▶ The problem
Keep the images out and copy every entry below exactly.

▶ Data supplied
───
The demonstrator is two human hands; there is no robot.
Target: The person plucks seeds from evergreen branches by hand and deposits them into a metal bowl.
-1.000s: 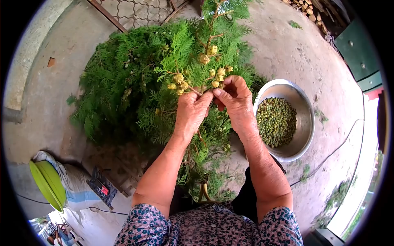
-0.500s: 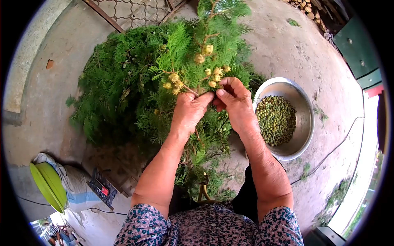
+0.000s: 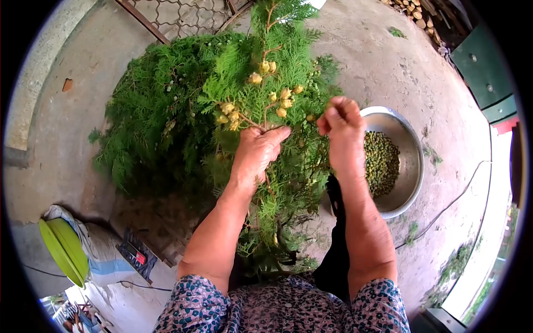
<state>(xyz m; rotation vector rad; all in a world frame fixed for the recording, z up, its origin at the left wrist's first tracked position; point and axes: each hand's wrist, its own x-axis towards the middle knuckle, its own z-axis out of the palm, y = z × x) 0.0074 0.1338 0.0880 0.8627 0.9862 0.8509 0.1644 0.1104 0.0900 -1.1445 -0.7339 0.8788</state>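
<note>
My left hand [image 3: 255, 152] is closed around the stem of a leafy conifer branch [image 3: 236, 75], which stands up in front of me. Clusters of yellowish, partly split cones [image 3: 285, 101] sit on its twigs just above that hand. To the right, my right hand [image 3: 345, 136] is raised apart from the branch with its fingers curled together; whatever they may hold is hidden. Beside and partly behind this hand stands a metal basin [image 3: 420, 161], holding many small green and brown seed-like pieces [image 3: 383, 169].
A large heap of cut conifer greenery [image 3: 150, 105] lies on the concrete floor at left. A lime-green tub [image 3: 64, 250] and a grey-white sack [image 3: 108, 250] stand lower left. Stacked firewood [image 3: 413, 12] and a dark green cabinet [image 3: 483, 72] are at upper right.
My right hand has come away from the cone cluster and moved right, toward the basin. The branch in my left hand has shifted slightly left.
</note>
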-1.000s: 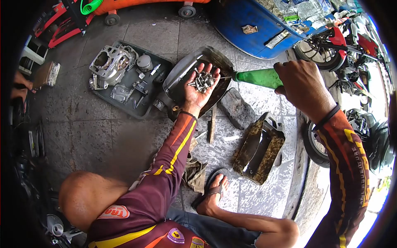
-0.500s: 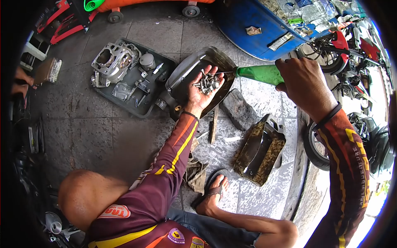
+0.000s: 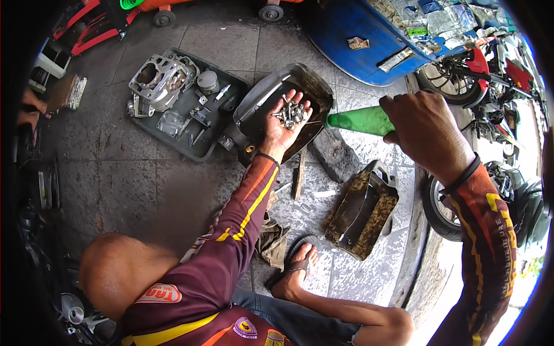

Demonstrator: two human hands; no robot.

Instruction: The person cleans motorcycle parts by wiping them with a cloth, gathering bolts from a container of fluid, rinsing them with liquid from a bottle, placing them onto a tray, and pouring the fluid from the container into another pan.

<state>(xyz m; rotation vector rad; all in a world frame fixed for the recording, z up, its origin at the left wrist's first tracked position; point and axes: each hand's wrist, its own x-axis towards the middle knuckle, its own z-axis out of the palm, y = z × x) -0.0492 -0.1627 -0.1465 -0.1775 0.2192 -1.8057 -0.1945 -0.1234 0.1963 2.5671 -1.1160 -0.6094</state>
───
▶ Expected answer
The demonstrator is two human hands; there is no robot.
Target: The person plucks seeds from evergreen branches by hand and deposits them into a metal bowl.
-1.000s: 
-0.500s: 
+0.000s: 
<state>(xyz m; rotation vector rad; all in a world frame fixed for the recording, z up, its origin at the left wrist's first tracked position; point and axes: each hand's wrist, its own x-axis towards the middle knuckle, its own z-axis out of the palm, y = z × x) 0.0074 0.1338 0.0880 0.8627 0.9862 0.8509 0.1644 0.1104 0.0900 -1.1445 -0.7339 0.8788</state>
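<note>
My left hand [image 3: 255, 152] is closed around the stem of a leafy conifer branch [image 3: 236, 75], which stands up in front of me. Clusters of yellowish, partly split cones [image 3: 285, 101] sit on its twigs just above that hand. To the right, my right hand [image 3: 345, 136] is raised apart from the branch with its fingers curled together; whatever they may hold is hidden. Beside and partly behind this hand stands a metal basin [image 3: 420, 161], holding many small green and brown seed-like pieces [image 3: 383, 169].
A large heap of cut conifer greenery [image 3: 150, 105] lies on the concrete floor at left. A lime-green tub [image 3: 64, 250] and a grey-white sack [image 3: 108, 250] stand lower left. Stacked firewood [image 3: 413, 12] and a dark green cabinet [image 3: 483, 72] are at upper right.
My right hand has come away from the cone cluster and moved right, toward the basin. The branch in my left hand has shifted slightly left.
</note>
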-1.000s: 
-0.500s: 
+0.000s: 

Demonstrator: two human hands; no robot.

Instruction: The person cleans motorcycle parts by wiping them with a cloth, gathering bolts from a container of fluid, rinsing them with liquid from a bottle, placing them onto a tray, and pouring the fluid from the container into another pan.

<state>(xyz m; rotation vector rad; all in a world frame fixed for the recording, z up, its origin at the left wrist's first tracked position; point and axes: each hand's wrist, its own x-axis towards the middle knuckle, its own z-axis out of the palm, y = z × x) -0.0492 -0.1627 -0.1465 -0.1775 0.2192 -1.8057 -0.1945 -0.1234 0.1963 2.5671 -1.1160 -0.6094</state>

There is no more output for this exercise.